On some subconscious and emotional level, Trump seems to sense that it’s either a free market or socialism — and his emotions are definitely on the side of the free market. What he lacks is consistency, as Reagan did. Like Reagan, he calls to “make America great again.” He does not appear to know what will make America great, or at least he’s unable to name it, other than through anger. But he knows that Obama, Hillary Clinton and the like are not it — and in fact, represent the opposite of it.

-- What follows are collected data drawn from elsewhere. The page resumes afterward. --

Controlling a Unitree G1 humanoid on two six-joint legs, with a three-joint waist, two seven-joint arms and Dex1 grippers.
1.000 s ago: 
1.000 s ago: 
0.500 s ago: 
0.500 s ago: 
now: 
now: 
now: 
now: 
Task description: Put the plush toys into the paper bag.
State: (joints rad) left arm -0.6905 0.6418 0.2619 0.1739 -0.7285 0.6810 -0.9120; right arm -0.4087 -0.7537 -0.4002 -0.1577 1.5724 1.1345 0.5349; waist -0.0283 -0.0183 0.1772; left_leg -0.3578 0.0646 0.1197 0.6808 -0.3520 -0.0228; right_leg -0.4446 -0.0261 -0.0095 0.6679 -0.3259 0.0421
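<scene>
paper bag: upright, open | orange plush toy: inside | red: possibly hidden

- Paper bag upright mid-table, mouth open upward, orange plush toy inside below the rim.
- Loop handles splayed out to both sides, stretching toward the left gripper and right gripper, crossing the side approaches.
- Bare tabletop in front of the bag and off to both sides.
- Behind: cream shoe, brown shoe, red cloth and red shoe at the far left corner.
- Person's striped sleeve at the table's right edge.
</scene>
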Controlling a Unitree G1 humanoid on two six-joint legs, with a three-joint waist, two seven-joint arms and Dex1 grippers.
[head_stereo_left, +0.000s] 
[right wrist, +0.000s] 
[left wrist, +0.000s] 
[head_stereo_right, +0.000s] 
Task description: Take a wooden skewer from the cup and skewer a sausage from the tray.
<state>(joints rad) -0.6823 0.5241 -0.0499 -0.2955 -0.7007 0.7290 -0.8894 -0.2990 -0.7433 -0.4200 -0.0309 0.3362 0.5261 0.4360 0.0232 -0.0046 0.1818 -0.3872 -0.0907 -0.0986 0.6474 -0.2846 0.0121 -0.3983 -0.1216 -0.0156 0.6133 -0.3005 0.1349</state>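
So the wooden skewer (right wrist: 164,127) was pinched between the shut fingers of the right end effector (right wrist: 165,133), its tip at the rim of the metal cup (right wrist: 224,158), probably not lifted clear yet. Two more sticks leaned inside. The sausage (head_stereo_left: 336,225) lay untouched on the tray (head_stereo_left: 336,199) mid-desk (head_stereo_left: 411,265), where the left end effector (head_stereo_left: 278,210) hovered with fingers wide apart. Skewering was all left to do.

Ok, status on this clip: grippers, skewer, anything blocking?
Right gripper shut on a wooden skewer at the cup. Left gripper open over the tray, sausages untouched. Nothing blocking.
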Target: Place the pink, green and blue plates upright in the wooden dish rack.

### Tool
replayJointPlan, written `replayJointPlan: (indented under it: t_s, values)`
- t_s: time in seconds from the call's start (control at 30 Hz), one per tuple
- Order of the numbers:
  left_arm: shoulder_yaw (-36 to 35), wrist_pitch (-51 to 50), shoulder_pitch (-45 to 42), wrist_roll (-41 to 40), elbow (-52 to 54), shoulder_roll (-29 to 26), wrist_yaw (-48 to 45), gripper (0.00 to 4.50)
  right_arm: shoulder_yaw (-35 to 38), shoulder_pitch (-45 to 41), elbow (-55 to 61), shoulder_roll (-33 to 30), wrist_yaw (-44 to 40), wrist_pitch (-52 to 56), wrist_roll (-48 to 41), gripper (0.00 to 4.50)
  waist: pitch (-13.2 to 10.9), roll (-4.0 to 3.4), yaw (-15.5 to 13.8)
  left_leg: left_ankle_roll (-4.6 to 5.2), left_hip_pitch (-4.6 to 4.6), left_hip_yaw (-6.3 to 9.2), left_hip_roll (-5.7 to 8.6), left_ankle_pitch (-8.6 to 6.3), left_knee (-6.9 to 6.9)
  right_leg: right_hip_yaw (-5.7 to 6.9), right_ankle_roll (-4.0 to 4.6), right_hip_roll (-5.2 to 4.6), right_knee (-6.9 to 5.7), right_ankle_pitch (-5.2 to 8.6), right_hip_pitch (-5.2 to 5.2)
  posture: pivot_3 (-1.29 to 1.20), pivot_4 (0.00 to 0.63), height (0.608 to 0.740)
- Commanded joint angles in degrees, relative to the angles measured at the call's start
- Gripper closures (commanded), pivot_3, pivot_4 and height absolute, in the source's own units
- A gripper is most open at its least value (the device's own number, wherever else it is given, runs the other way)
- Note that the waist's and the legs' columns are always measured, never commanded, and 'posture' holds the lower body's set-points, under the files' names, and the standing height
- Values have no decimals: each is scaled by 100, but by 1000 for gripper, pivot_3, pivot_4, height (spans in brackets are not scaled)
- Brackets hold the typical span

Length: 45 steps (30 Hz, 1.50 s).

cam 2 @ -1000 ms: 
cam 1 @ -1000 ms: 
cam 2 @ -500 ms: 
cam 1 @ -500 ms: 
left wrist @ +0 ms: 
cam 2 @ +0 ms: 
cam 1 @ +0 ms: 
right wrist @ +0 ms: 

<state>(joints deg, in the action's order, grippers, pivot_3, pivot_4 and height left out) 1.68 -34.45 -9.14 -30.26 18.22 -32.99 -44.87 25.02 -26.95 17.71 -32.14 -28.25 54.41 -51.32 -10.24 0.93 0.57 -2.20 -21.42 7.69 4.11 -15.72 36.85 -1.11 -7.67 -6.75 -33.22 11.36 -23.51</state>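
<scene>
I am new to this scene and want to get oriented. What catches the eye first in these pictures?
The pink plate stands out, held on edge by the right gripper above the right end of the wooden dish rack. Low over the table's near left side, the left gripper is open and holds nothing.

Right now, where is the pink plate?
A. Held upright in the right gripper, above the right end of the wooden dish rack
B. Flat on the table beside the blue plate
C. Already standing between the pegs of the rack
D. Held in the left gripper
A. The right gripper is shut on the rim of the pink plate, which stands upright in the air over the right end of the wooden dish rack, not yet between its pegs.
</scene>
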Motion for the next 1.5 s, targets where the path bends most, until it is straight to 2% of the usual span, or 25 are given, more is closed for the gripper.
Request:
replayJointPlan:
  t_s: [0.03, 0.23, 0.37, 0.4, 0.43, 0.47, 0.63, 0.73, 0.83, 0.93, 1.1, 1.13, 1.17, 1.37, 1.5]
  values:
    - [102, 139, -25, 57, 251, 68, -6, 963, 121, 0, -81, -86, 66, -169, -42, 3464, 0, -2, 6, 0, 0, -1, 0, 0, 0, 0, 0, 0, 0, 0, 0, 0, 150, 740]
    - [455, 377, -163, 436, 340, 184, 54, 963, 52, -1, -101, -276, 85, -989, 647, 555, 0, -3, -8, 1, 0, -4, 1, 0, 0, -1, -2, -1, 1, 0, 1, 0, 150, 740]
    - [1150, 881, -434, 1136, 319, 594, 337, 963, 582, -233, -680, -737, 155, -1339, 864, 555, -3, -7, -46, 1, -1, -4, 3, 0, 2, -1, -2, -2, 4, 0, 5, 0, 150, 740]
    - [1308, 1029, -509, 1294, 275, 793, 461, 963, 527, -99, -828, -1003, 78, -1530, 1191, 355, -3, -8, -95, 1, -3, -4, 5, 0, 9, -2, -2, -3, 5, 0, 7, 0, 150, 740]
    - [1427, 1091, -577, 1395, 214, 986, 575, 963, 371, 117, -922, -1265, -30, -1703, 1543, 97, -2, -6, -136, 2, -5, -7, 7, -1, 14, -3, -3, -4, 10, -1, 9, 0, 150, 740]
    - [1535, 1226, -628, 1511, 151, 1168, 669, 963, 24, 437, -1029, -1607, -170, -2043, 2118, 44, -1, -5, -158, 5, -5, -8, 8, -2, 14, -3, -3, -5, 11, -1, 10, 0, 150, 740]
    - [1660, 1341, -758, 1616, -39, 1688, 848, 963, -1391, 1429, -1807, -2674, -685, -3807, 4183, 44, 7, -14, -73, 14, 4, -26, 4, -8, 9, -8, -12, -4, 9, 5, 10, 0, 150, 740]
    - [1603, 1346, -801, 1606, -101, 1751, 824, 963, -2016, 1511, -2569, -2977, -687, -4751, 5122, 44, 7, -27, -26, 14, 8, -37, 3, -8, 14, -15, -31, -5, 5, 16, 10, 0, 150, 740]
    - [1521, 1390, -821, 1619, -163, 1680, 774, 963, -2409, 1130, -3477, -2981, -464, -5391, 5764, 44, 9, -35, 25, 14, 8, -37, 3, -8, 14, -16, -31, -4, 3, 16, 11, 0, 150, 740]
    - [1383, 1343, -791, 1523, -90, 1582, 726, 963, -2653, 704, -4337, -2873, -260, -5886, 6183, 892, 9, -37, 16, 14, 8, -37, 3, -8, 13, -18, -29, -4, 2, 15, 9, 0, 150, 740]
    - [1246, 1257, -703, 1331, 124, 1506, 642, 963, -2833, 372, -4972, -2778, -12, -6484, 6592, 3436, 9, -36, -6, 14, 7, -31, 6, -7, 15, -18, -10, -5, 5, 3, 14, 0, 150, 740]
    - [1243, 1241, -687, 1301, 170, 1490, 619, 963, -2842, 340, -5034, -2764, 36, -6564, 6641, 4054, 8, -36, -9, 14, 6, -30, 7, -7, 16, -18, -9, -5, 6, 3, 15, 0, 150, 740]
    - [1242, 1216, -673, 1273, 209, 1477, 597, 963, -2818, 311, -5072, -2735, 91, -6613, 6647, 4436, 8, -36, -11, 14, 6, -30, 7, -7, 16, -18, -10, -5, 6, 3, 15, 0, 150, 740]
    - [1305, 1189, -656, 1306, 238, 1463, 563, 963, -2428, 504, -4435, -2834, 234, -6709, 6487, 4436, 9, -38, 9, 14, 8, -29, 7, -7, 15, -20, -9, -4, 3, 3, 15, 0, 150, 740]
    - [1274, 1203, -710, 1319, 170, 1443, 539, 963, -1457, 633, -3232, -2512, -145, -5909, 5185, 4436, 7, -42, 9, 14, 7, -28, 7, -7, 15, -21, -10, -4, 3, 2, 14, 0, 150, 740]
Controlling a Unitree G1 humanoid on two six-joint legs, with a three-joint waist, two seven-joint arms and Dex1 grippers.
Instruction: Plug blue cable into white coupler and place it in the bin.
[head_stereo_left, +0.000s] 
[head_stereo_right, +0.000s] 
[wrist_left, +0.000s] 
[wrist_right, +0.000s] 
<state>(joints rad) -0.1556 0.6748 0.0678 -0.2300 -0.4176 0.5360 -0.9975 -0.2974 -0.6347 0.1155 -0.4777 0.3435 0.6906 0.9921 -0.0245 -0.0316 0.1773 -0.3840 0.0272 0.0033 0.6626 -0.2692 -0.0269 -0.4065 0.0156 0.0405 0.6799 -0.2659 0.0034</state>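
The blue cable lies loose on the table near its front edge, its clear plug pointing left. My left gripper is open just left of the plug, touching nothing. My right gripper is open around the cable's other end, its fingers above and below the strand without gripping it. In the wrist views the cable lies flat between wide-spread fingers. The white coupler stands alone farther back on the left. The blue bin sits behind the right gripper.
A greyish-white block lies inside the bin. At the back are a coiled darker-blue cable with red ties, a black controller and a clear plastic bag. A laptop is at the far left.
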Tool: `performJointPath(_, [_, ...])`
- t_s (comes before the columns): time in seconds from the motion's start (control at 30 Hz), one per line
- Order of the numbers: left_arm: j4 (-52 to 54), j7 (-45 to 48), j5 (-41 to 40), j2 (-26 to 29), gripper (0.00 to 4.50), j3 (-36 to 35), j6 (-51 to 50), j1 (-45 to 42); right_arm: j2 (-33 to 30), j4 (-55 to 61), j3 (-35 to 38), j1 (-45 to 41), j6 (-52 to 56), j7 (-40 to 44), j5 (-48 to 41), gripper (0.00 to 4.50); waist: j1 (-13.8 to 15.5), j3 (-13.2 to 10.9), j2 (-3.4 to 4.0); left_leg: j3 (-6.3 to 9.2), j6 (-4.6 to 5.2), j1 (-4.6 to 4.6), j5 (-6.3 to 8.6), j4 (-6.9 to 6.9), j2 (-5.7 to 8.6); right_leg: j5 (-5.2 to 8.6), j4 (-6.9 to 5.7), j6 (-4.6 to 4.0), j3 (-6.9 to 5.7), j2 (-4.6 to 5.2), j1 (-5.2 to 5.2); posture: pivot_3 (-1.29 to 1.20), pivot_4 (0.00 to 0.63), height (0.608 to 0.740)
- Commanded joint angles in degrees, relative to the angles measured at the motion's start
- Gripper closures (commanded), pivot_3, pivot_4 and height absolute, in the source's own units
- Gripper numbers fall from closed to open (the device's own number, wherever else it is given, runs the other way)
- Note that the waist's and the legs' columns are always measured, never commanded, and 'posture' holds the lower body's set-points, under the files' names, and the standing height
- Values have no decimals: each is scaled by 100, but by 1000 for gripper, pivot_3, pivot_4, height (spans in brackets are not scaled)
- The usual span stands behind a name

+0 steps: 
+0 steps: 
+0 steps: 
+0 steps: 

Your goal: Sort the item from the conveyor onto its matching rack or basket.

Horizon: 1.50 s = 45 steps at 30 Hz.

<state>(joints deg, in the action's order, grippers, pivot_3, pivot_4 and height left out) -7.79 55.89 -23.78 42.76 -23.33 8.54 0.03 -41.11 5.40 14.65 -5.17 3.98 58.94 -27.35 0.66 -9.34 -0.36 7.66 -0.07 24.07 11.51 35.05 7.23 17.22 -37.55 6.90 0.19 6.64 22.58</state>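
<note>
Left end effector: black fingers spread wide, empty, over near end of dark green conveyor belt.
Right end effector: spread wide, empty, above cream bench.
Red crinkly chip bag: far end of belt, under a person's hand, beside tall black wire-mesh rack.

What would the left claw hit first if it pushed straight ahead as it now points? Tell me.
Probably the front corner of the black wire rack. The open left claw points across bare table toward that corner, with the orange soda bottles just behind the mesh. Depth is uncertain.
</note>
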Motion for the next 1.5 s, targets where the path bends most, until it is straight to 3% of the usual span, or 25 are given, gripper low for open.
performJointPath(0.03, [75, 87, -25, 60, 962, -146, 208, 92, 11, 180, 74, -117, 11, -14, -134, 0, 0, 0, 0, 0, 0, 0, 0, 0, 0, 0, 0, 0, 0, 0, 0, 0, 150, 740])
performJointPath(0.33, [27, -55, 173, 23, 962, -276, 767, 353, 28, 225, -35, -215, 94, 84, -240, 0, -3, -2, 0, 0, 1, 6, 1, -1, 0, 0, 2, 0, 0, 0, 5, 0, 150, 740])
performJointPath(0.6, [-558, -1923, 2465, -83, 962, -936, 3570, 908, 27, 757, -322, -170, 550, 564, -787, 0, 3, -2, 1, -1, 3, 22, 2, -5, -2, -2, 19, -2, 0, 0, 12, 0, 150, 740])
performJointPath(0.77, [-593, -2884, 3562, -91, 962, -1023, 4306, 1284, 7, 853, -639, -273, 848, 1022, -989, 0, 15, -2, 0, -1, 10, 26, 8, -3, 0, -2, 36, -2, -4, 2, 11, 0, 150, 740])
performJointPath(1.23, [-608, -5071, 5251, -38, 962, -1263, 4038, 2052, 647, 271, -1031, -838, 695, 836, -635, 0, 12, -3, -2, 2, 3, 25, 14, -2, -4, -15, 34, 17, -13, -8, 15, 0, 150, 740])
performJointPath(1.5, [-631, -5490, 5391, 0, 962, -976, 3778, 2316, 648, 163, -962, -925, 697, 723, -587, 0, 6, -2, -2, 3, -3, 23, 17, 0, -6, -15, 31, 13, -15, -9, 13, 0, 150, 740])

Trump believes that Social Security and Medicare are programs that can and must be saved. He’s wrong about that, and his own recognition of our spiraling national debt proves that these programs are not sustainable. (Reagan also believed we could save those programs, and clearly he was wrong too.) America is going broke primarily because of these programs, because citizens take more out of them than they put into them. This problem predated Obama, although he’s right that Obama has made more people dependent on the welfare state, with massive expansions in Medicaid, food stamps and Social Security disability.

Trump is angry. He’s angry at a lot of the right people for the right reasons — not intellectually, but with respect to the sense of life that Ayn Rand described.

His sense of life — very present in his book — is that America has a right to exist, can do much better and should do something about it. Whether Trump is able or willing to take the incredibly hard steps required to completely reverse course on our drift towards socialism at home and pacifism abroad would be something to watch.

Leftists and socialists are disturbed by Trump, because they’re disturbed by anyone who challenges their world view and their unending expansion of social programs and government intervention in economic life. They will seize on his weak points (there are many), and his contradictions, because socialism/leftism has nothing postive to offer; only destruction.

Moderates and some Republicans and independents are bothered by Trump because he’s angry. They’re frightened of anger, regardless of its source or content. He turns them off for that reason alone.

But Trump’s anger is one of the best things about him. So far, he’s the only person who appears to be angry for many of the right reasons. Anger alone — like sense of life — will not save America. We can only hope that it might buy us some more time.

Whatever you think of Trump, you have to admire the spirit — left in some of us — implied by the refusal to ever, ever utter the words “Yes, sir” to the kind of people who presently lead our government.